The task —
No pictures go into the copy. Write out exactly the lines below from the one containing "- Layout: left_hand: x" through the one containing "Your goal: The".

........

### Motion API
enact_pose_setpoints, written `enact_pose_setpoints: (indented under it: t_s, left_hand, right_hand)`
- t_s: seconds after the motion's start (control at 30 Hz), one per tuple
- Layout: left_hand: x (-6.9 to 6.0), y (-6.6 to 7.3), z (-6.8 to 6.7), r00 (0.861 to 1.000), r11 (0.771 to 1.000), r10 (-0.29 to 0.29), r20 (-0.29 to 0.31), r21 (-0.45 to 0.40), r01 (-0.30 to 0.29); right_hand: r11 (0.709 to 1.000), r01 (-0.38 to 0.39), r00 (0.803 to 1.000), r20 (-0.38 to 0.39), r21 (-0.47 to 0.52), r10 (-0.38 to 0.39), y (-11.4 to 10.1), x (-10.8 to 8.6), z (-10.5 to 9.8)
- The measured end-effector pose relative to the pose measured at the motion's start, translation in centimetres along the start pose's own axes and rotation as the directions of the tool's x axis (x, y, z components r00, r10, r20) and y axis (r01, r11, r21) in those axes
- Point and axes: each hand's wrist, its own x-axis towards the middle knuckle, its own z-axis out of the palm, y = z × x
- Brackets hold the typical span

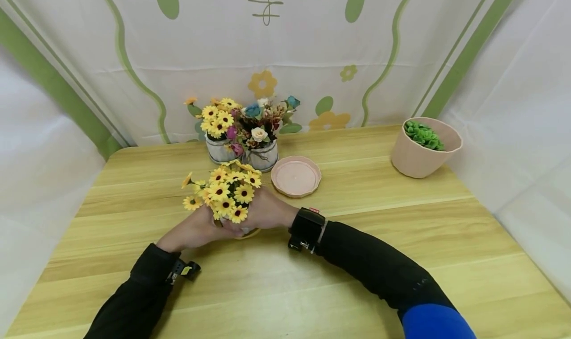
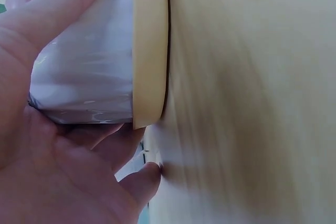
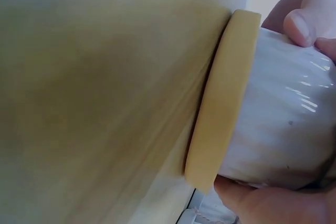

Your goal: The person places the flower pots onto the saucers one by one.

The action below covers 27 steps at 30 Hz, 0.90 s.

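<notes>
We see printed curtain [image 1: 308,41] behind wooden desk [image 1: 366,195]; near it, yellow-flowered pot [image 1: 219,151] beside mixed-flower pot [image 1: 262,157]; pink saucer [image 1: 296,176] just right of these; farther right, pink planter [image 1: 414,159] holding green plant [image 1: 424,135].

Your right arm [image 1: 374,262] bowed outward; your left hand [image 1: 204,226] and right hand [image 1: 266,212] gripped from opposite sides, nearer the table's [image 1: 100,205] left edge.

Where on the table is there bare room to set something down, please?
Bare table lies between the pink saucer and the pink pot, and at the front between the sleeves. It is crowded where the left hand and right hand hold potted yellow flowers, near two rear bouquets.
</notes>
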Motion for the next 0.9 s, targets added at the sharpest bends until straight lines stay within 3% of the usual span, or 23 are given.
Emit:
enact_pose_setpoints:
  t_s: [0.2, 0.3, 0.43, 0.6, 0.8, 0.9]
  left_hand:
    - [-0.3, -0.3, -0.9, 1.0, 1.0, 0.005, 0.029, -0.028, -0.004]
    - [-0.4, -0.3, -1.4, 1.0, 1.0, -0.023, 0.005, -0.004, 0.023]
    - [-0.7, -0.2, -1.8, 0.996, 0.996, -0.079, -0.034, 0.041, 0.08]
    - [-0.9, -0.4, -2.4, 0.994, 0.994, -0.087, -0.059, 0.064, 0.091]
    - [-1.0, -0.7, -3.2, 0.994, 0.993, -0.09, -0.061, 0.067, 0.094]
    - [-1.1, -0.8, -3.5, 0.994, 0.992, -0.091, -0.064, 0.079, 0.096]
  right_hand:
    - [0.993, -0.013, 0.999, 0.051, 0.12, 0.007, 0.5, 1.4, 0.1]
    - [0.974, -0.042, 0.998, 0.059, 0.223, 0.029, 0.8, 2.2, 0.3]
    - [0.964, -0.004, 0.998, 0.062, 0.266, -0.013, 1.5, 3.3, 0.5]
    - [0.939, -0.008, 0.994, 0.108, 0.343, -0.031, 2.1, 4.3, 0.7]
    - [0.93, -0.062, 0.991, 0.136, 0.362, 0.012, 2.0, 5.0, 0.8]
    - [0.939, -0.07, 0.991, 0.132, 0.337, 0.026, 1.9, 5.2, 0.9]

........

Answer area —
- Layout: left_hand: x (-6.9 to 6.0), y (-6.6 to 7.3), z (-6.8 to 6.7), r00 (0.861 to 1.000), r11 (0.771 to 1.000), r10 (-0.29 to 0.29), r20 (-0.29 to 0.31), r21 (-0.45 to 0.40), r01 (-0.30 to 0.29); right_hand: r11 (0.709 to 1.000), r01 (-0.38 to 0.39), r00 (0.803 to 1.000), r20 (-0.38 to 0.39), r21 (-0.47 to 0.52), r10 (-0.38 to 0.39), y (-11.4 to 10.1), x (-10.8 to 8.6), z (-10.5 to 9.8)
- The measured end-effector pose relative to the pose measured at the motion's start, translation in centimetres along the start pose's own axes and rotation as the directions of the tool's x axis (x, y, z components r00, r10, r20) and y axis (r01, r11, r21) in those axes
- Point and axes: each hand's wrist, its own x-axis towards the middle knuckle, its own z-axis out of the palm, y = z × x
- Brackets hold the typical span


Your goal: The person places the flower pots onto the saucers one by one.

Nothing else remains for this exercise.